Effectively managing social media for another (whether individual, brand, traditional media or conference) means checking your ego and personal biases at the door, and being true to the client’s community, voice and needs. It’s about them and their community, not about you. If you do things untoward or disrespectful to their community when representing them, it reflects poorly on them, and ultimately on you. This is never more true then in the case of a conference or festival, as conferences and festivals are all about community. As such you want to use an event’s social feeds to be supportive of that community, especially if you want the community to support the event in return, through sharing and using the event’s hashtag.
I was recently reminded of this at a recent conference. The conference had a hashtag, and tweets using the hashtag were shared in a live twitter stream or were they? Tweeting from 3 different handles, it didn’t take me long to realize that only my own personal tweets were being shared in the live twitter stream, while those of my company and one of our characters were not. Since these tweets were live I looked to see if either the company or the character had said something that could be construed as offensive. They had not. In fact, typically at a conference, our company tweets most of the ideas being shared from the company feed, our personal opinions from our personal feeds, and items of a lighter nature from our storytelling characters. I could understand our one characters’ tweets being edited out of the feed, as she has a reputation for being racy, but our company’s tweets that were the tamest of the lot? Our company, I might add, that had been supportive of the particular conference for a number of years.
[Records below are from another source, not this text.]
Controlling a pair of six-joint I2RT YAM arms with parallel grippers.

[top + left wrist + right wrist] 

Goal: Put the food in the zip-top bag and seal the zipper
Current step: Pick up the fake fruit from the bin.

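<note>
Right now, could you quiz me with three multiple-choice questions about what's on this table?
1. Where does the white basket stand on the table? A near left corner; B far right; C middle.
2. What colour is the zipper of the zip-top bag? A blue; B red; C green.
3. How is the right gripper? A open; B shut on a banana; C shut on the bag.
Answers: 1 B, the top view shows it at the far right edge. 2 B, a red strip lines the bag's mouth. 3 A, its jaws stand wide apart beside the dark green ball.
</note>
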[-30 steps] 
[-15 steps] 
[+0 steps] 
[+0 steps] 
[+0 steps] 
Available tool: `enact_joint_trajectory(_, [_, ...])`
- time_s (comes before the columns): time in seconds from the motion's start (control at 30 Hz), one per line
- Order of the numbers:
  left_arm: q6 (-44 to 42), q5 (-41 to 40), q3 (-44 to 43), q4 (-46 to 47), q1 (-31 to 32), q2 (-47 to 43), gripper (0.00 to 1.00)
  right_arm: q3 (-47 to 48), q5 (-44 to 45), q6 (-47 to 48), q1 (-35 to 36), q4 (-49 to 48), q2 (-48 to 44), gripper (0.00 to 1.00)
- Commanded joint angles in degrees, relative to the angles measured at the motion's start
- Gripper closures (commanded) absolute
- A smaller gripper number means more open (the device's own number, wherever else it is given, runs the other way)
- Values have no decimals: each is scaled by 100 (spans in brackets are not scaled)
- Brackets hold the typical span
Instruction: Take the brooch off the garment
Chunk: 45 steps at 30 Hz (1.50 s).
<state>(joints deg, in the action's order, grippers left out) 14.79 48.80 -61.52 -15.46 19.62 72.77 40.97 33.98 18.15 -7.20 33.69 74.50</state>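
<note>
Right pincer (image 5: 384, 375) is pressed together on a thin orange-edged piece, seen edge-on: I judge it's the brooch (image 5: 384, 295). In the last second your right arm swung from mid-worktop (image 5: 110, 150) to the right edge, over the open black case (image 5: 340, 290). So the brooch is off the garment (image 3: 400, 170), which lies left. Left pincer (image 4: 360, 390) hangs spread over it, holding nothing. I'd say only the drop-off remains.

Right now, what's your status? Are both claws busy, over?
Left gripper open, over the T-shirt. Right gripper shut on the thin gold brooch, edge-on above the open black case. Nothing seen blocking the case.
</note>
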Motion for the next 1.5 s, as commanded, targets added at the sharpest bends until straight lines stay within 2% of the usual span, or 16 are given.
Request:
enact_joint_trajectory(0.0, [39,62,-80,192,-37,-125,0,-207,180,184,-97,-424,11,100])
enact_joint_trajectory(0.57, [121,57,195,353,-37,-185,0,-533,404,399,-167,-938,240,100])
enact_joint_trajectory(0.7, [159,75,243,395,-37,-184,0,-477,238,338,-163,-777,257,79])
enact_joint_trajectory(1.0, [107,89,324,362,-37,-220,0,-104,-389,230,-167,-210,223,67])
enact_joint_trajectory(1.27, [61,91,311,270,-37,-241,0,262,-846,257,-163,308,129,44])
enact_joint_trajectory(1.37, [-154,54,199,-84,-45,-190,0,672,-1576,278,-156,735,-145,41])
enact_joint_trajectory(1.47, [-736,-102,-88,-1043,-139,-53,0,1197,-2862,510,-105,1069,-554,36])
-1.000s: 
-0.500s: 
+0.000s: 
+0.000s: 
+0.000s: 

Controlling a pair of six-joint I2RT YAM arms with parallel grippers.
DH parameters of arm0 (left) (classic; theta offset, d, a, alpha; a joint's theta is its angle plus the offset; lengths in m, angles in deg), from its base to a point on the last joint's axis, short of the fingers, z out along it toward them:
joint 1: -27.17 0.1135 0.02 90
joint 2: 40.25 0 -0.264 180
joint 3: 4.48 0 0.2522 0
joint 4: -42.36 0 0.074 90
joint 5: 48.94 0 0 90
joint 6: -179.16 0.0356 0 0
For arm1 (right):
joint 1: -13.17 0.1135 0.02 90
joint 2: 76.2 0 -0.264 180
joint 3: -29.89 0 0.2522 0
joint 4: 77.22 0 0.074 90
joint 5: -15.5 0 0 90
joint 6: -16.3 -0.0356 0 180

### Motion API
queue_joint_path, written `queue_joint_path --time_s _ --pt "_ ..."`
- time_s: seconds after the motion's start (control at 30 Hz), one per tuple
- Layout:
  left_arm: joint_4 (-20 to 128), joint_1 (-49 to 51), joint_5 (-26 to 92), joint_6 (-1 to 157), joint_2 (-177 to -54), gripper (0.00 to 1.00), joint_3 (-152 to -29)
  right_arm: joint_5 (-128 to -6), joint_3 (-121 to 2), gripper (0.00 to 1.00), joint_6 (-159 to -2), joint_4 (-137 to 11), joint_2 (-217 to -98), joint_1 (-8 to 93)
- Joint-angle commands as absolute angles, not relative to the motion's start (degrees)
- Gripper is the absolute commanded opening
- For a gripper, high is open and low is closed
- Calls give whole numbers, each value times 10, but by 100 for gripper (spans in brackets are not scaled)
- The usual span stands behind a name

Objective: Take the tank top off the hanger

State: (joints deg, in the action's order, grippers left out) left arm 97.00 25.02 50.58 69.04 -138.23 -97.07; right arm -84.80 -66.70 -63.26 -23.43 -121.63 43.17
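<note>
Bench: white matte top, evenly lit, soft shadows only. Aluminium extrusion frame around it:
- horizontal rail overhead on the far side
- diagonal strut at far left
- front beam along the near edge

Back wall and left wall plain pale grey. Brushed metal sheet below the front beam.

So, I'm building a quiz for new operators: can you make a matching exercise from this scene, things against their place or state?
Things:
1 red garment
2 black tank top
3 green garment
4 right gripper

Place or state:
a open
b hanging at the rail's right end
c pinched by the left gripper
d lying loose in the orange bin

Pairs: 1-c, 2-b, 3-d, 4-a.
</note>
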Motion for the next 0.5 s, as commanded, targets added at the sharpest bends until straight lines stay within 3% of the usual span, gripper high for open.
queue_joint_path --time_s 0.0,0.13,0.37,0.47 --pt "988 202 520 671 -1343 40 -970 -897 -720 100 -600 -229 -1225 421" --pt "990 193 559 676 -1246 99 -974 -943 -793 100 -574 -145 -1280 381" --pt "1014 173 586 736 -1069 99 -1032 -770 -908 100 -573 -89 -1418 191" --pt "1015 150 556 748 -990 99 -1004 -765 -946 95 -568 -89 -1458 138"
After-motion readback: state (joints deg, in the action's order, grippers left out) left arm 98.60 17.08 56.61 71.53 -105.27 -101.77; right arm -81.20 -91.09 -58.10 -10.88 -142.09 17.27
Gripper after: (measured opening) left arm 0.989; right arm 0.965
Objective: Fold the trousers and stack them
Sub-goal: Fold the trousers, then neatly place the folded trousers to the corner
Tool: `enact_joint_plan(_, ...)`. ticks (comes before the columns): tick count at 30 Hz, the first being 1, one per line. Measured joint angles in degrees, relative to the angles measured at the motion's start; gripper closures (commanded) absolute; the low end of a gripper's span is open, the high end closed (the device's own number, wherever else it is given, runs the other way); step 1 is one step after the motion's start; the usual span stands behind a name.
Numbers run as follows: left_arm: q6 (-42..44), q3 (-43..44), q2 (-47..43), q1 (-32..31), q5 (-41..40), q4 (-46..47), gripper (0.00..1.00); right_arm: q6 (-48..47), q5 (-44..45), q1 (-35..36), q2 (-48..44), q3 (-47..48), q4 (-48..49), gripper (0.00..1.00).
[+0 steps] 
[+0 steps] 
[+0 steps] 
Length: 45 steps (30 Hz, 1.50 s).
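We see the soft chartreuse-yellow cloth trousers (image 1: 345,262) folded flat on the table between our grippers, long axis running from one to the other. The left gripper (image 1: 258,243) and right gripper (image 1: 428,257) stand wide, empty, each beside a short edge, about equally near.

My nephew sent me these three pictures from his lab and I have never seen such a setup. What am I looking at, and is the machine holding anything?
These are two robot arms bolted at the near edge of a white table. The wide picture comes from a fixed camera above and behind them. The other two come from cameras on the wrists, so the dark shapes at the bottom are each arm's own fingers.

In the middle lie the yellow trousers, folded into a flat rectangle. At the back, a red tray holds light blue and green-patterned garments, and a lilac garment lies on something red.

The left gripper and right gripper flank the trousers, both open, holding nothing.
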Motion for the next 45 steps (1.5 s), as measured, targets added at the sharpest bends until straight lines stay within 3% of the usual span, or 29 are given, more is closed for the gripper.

In pondering this oddity, I discovered we were not alone. Others were discovering that the twitter stream was selective about what was being shared too. Given a good reason for this, like keeping the tweets focused on the business side of the conference, this would have been understandable, but then why were our company’s tweets not being included? As best as anybody could tell, it came down to reducing exposure to a potential competitor for those managing the feed. Their company’s tweets showed in the live twitter stream, but not those of any company that potentially competed with them in the market. The result? Many at the conference that noticed this were left with a bad taste in their mouth. A Social Networking FAIL for sure, at a conference that was suppose to be helping people to move forward in the transmedia space and demonstrate positive examples for them.